They’re an odd pair, Bob Woodward & Michael Cohen. Or more properly, their books make an odd couple.
One man uses four letter words for his titles, the other book has a title with a sub-title followed by a sub-subtitle (although come to think of it he features four letter words throughout his book). Maybe the length of the titles tells us something about the writer & their confidence in their project.
One man might be identified as a crusader who already has a place in the history books (including the ones he’s authored). There’s the film we’ve all seen, All the President’s Men, where he’s portrayed by Robert Redford.
The other man went to jail, and might even be identified as a crook. More on that in a moment.
Michael Cohen’s book about his time working for Donald Trump is called Disloyal in huge letters, then A Memoir in smaller letters, and finally The True Story of the Former Personal Attorney to President Donald J. Trump. As far as I can tell it is his first and only book, and now a best-seller.
Rage is the latest Bob Woodward book about Donald Trump. Not only has Woodward written over a dozen books, he’s even written another one about Trump, Fear.
After a taste of Disloyal and a sniff of Rage (that is, sampling each book), I dove into Cohen’s book without hesitation as I found it much easier reading. The book by the beginner is full of wit & reads like a conversation. The book by the professional is a slower slog, much more careful in its construction and as a result much harder to read.
I wonder, does this perhaps parallel the larger world & the discourses surrounding POTUS #45? The beginner politician might be expected to flounder although to some (himself especially) he is the greatest ever.
Conventional wisdom doesn’t apply to Trump. Indeed he seems to deliberately push against the mainstream, and that guarantees him publicity & his ongoing ownership of the headlines & our attention. Cohen writes the way Trump tweets, which is to say without expertise and without any evident hesitation. It seems impulsive & organic, where Woodward’s writing is accurate but careful & deliberate. If this were a morality play, Woodward would be the personification of the rule-book & convention. We see the path to Trump’s White House of maskless self-indulgence in Cohen’s book, a thrill-ride with no fear of consequences or the bill to pay. And it’s natural to encounter Woodward as the nagging voice asking about the morning after, about where it leads & how much it will cost.

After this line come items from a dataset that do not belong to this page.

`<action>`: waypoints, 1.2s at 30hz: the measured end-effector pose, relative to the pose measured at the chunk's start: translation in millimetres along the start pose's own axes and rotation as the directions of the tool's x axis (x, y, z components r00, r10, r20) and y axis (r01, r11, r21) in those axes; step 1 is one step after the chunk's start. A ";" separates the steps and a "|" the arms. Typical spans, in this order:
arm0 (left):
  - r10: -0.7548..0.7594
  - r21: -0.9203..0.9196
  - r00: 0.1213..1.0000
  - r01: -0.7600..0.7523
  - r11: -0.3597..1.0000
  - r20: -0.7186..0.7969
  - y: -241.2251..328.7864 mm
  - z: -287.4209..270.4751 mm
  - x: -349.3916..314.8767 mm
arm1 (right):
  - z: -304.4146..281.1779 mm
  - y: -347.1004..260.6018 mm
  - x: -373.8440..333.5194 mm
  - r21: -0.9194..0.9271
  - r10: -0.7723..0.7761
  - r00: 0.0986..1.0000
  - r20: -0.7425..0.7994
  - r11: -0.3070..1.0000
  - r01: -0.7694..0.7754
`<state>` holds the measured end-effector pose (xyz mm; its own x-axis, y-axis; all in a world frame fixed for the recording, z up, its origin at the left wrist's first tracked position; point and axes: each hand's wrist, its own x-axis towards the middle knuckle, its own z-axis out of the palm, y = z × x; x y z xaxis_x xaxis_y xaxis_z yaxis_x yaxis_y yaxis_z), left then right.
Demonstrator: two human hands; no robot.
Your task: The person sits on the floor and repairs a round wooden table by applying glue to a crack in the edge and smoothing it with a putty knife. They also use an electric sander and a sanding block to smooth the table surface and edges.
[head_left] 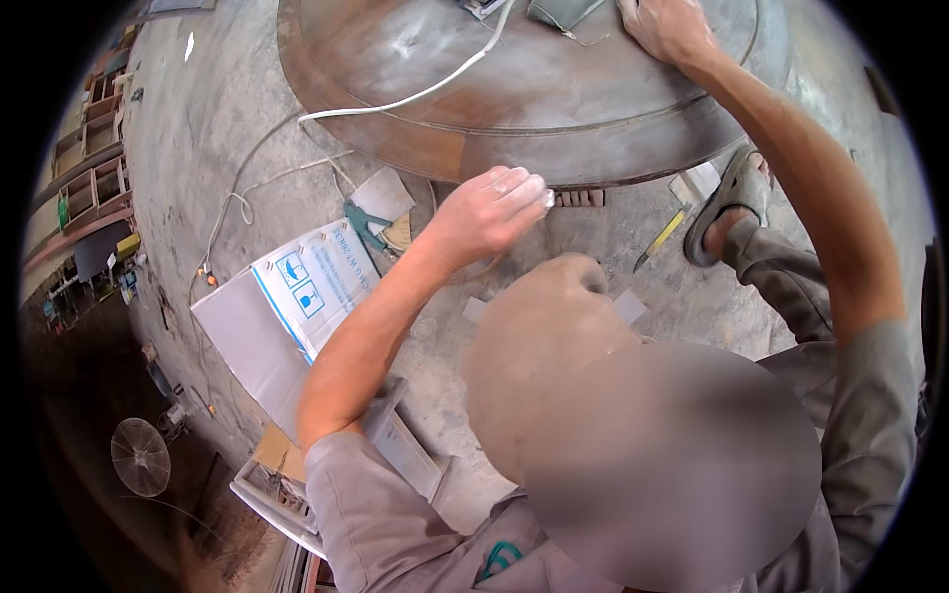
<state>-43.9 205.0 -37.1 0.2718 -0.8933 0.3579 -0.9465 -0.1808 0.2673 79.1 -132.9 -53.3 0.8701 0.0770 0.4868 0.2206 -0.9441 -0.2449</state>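
Observation:
A large round brown wooden panel [395, 74], smeared with pale dust, fills the top of the head view. My right hand [668, 28] rests on its far right part. The fingertips run past the picture's upper edge, so I cannot tell what they hold. My left hand [491, 215] is in front of the panel's near edge, its fingers curled together and whitened with dust. Whatever may be in that grip is hidden. A white cord [425, 96] crosses the panel toward a grey-green piece of cloth or padding [565, 12] at the upper edge.
A white cardboard box [262, 311] with blue print stands left of my left forearm, beside a teal hand tool [364, 225]. A thin yellow-handled tool [660, 240] lies near my sandalled foot [730, 212]. A round fan [140, 457] stands far left.

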 end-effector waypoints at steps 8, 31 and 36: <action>-0.051 -0.011 0.998 0.051 0.999 -0.029 13.5 14.1 12.5 | 8.0 -1.1 -1.3 -0.015 0.006 1.000 0.005 1.000 -0.006; -0.063 0.014 0.995 0.064 0.998 -0.074 7.2 13.5 9.3 | -1.7 2.4 -3.3 -0.007 -0.009 1.000 0.022 1.000 0.009; -0.088 -0.066 0.984 0.079 0.995 -0.156 23.9 41.7 50.3 | 2.7 -0.5 -0.7 -0.010 -0.016 1.000 0.010 1.000 0.016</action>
<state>-60.1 138.6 -50.0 0.3783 -0.7986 0.4681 -0.9085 -0.2232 0.3533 79.6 -131.6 -55.8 0.8709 0.0951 0.4821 0.2300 -0.9459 -0.2289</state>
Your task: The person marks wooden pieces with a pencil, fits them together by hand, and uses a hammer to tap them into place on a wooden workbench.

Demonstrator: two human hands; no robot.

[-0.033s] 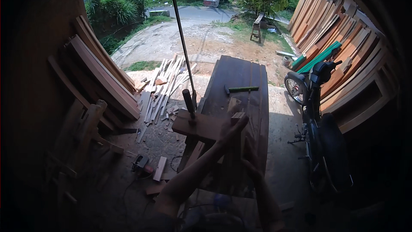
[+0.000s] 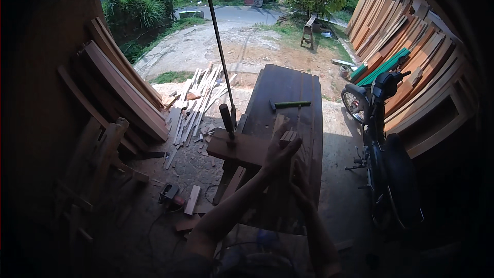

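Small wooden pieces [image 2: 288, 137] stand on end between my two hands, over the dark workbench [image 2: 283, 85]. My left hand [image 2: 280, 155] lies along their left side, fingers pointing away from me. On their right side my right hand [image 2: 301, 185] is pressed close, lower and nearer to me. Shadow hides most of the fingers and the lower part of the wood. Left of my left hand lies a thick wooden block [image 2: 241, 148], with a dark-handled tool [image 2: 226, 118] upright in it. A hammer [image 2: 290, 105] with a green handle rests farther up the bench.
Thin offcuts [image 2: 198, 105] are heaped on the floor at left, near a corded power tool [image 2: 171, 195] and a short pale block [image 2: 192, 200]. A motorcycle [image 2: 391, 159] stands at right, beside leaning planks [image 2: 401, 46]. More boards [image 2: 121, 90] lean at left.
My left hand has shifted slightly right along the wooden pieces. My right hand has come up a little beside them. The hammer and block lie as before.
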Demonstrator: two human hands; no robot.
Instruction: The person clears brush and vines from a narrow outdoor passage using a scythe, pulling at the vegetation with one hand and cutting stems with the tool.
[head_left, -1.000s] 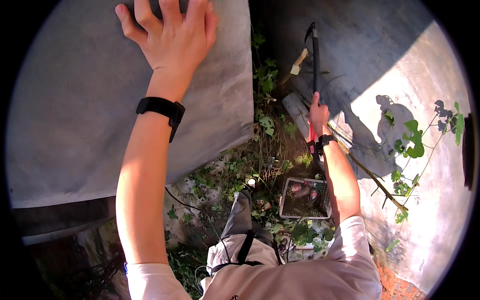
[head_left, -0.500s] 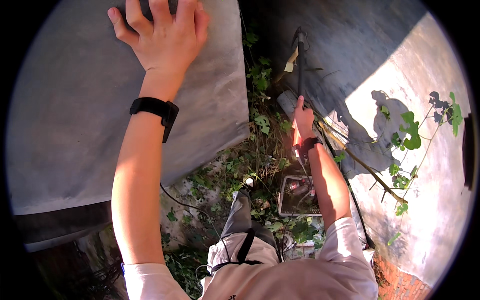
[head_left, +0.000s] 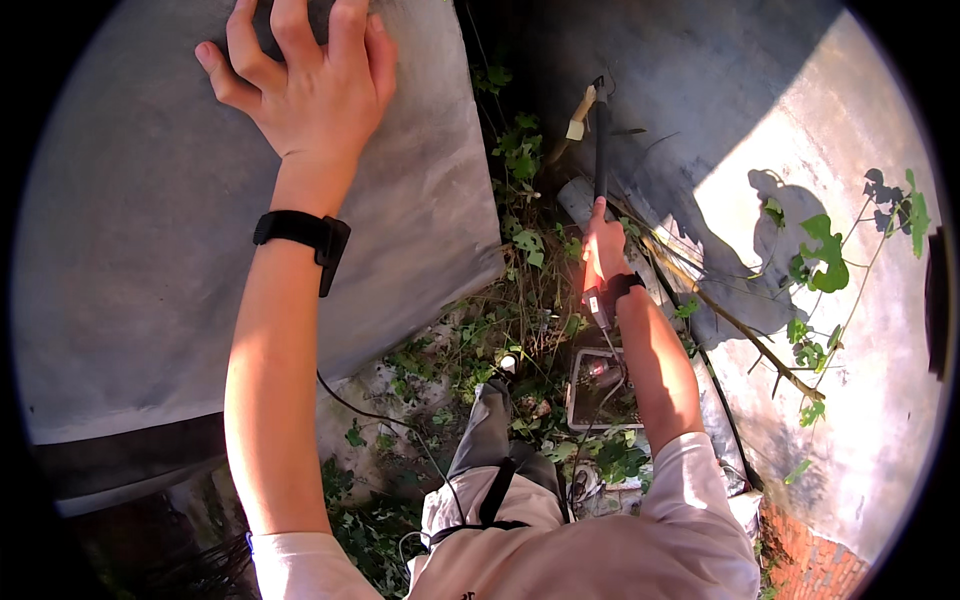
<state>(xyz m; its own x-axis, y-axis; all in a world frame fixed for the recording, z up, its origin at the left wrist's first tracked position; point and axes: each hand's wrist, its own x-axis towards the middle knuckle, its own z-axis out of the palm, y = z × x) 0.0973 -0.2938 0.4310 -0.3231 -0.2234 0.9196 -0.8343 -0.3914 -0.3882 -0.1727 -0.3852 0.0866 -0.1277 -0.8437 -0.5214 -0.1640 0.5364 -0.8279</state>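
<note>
My left hand (head_left: 325,95) is spread with bent fingers against a grey concrete surface at the upper left; its fingertips reach the picture's top edge, and nothing is in its grip. Closed round the red handle of a long black pole tool (head_left: 601,150) is my right hand (head_left: 603,245). A thin cord runs from the handle's lower end toward my body. The tool's hooked dark head (head_left: 598,84) points away from me, close to a pale cut stick (head_left: 578,125). Whether the head touches the stick, I cannot tell.
Green vines (head_left: 525,230) fill the gap between the grey concrete surface (head_left: 400,220) and the sunlit wall (head_left: 850,400) at right. A thin bare branch (head_left: 740,325) slants along that wall. Below my right hand lies a pale-rimmed crate (head_left: 572,400). A black cable (head_left: 385,415) trails at left.
The tool's head has come slightly lower in the picture, nearer the cut stick. My left hand appears slightly higher and further left. Both hands keep their poses.
</note>
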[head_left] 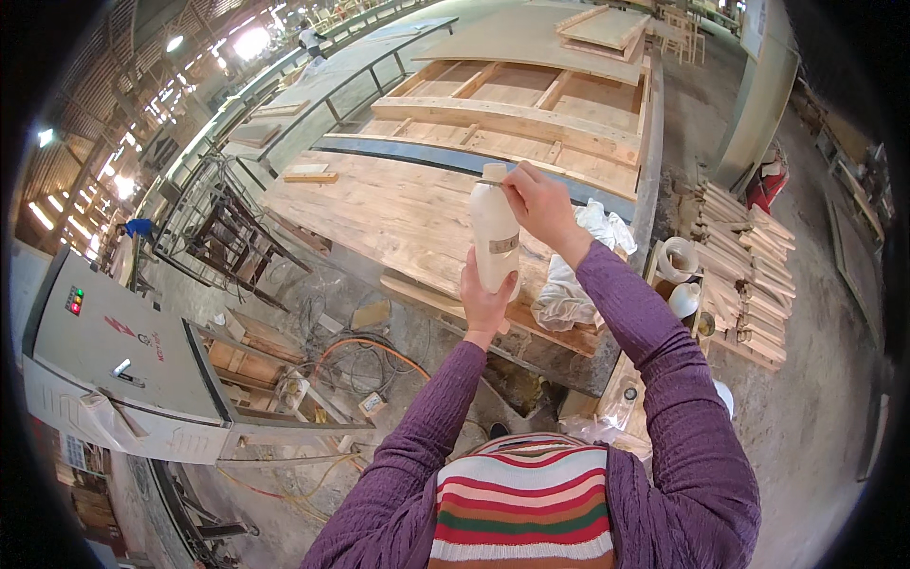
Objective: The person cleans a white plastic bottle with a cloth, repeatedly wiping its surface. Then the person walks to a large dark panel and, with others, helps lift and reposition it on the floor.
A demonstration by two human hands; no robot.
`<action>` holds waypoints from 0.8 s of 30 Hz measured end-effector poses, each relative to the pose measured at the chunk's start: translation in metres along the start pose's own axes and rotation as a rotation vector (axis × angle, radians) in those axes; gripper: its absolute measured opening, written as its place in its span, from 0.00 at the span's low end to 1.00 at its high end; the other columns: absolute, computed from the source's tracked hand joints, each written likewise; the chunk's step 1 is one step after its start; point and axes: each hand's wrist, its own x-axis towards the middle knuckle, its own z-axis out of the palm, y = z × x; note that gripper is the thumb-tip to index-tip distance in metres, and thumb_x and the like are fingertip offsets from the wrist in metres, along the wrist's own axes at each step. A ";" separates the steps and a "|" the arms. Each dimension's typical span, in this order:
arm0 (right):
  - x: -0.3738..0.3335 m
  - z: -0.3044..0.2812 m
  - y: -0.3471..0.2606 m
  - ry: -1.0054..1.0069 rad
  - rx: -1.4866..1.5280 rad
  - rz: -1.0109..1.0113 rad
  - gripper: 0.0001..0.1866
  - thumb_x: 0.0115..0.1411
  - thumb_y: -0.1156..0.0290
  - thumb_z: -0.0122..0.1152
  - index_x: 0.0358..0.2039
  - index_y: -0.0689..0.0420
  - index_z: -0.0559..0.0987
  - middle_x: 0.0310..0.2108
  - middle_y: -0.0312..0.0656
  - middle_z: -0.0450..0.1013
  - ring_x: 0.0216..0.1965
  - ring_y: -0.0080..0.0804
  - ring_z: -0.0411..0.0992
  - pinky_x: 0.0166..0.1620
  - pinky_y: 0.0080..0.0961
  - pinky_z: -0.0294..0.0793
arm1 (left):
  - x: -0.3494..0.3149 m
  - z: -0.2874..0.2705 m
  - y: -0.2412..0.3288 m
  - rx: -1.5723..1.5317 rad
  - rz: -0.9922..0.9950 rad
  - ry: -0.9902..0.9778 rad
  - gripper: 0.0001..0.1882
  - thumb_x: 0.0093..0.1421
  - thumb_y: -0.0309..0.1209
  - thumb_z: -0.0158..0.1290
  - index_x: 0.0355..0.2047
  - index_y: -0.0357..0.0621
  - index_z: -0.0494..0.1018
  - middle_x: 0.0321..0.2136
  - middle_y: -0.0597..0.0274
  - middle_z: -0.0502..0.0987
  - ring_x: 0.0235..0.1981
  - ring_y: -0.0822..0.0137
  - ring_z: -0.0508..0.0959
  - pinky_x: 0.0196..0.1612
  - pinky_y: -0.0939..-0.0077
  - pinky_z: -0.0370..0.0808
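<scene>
Both hands were closed on one thing: the left hand (485,302) gripped the lower body of a white plastic bottle (494,237) from below and behind, holding it upright in front of the chest, while the right hand (538,204) pinched its cap (493,173) at the top between thumb and fingertips. The bottle was in the air, over the near edge of the wooden surface (379,213), touching nothing but the hands.

Judging by that grip, the step was turning the cap, and it would have gone best with the left hand kept firm and still as the anchor, the bottle kept vertical so nothing could spill onto the boards, and the twist coming only from the right fingertips. Squeezing the soft body too hard risked pushing its contents out once the cap came loose.

Just beyond the bottle, a crumpled white cloth (578,270) lay on the surface near its edge, close enough to catch a drip. To the right, a stack of short wooden pieces (749,275) sat on the floor. Down on the left stood a grey control cabinet (114,351), with cables (370,356) trailing on the concrete beside it. Farther off, long framed wooden panels (512,104) stretched away across the workshop.
</scene>
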 end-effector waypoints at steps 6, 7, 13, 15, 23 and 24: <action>-0.015 0.003 -0.008 -0.047 -0.019 -0.089 0.04 0.58 0.74 0.61 0.31 0.53 0.73 0.29 0.41 0.71 0.27 0.46 0.74 0.26 0.38 0.73 | 0.000 0.000 -0.004 -0.041 -0.047 -0.017 0.41 0.57 0.40 0.65 0.63 0.34 0.59 0.50 0.46 0.73 0.50 0.54 0.76 0.50 0.61 0.74; -0.012 0.000 -0.006 -0.055 -0.029 -0.078 0.04 0.59 0.74 0.61 0.31 0.54 0.73 0.29 0.41 0.71 0.27 0.46 0.73 0.26 0.38 0.72 | 0.001 0.001 -0.002 -0.034 -0.025 -0.017 0.41 0.57 0.40 0.65 0.63 0.34 0.59 0.51 0.46 0.73 0.50 0.55 0.76 0.50 0.62 0.74; -0.007 0.007 -0.013 -0.071 -0.084 -0.071 0.04 0.59 0.71 0.59 0.30 0.53 0.72 0.29 0.39 0.71 0.28 0.44 0.75 0.27 0.38 0.74 | 0.001 0.000 -0.009 -0.044 -0.035 0.001 0.42 0.55 0.39 0.66 0.64 0.34 0.59 0.50 0.45 0.73 0.49 0.51 0.75 0.51 0.59 0.73; -0.016 0.009 -0.017 -0.141 -0.131 -0.093 0.03 0.59 0.71 0.57 0.31 0.53 0.73 0.30 0.40 0.71 0.29 0.44 0.75 0.28 0.38 0.75 | -0.003 -0.006 -0.011 -0.029 -0.084 0.039 0.43 0.52 0.39 0.67 0.63 0.35 0.60 0.48 0.42 0.72 0.48 0.45 0.73 0.51 0.53 0.71; -0.029 -0.019 -0.003 -0.140 -0.225 -0.076 0.05 0.58 0.76 0.60 0.35 0.53 0.75 0.32 0.44 0.72 0.32 0.48 0.74 0.30 0.41 0.72 | -0.007 0.000 0.017 0.029 -0.057 -0.049 0.46 0.54 0.45 0.64 0.66 0.38 0.56 0.51 0.40 0.72 0.54 0.44 0.72 0.57 0.55 0.69; -0.034 -0.016 -0.009 -0.198 -0.212 -0.107 0.05 0.58 0.76 0.60 0.34 0.53 0.74 0.32 0.44 0.71 0.31 0.48 0.74 0.30 0.40 0.72 | -0.007 -0.004 0.015 0.003 -0.068 -0.035 0.45 0.54 0.45 0.64 0.66 0.39 0.56 0.49 0.41 0.72 0.52 0.44 0.73 0.55 0.56 0.70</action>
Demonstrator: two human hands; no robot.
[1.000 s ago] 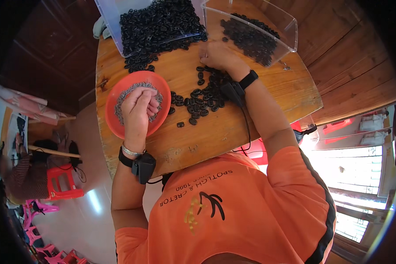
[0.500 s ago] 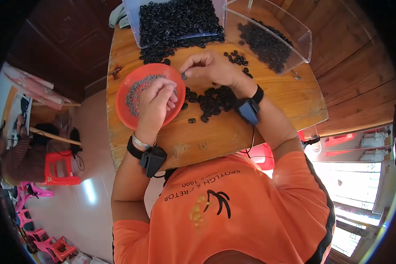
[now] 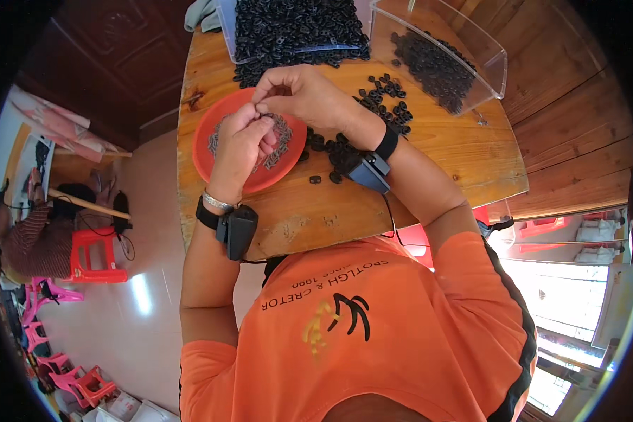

Needless to say one is more fun than the other, a guilty pleasure.
If you think Satan was the hero of Paradise Lost you will love Cohen’s book & the villainy it captures. It’s a matter of aesthetics & politics, taste & morality. The Godfather books & films are much clearer in telling us who is a good guy or a bad guy than Disloyal. But come to think of it, everything seems blurry lately, as far as which way is up, who’s good or bad.
There is a strange pair of voices heard in each book.
For Woodward it’s what we might have demanded of the press in 2016: that for every known falsehood, that it be balanced with truth. And so Woodward interviews Trump for hours, capturing all sorts of falsehoods and half-truths inside the quotation marks, followed by a kind of rebuttal in the next sentence from his authorial voice, as though to set the record straight.
For Cohen it’s more a matter of his conscience. He’ll be doing something awful and telling us that he knows it’s wrong, perhaps mentioning the disapproval of his wife and children, and shifting his tone to comment upon himself, asking why he was so mesmerized by his leader. We hear about Jim Jones & the Koolade, the question of Trump’s cult-like following. Clearly cognitive dissonance was mild for Cohen, possibly because he was riding the coat-tails of his boss Trump.
I read the books one after the other, startled at how nicely they go together.
I offer a cautionary note to anyone considering these books. If by the time you are going to read, it turns out that the election is over and Trump has been re-elected, I wouldn’t recommend the books. They will depress you if you’re a Democrat. If you’re a Republican, they might promote cognitive dissonance, although maybe you can ignore the sensation if you are sufficiently enamored of the joys of “winning”.
Woodward’s book is more timely for me, given that the elephant in the room—COVID19—steps forward in 2020. The pandemic wasn’t relevant for Cohen’s book. There’s a natural sequence to the books, that I hit by accident. Cohen tells us how the idea for a Trump presidency was born, and takes us through the campaign, ending in 2019. Woodward’s book is much more current, taking us into 2020 & right up to the present day pandemic horror show.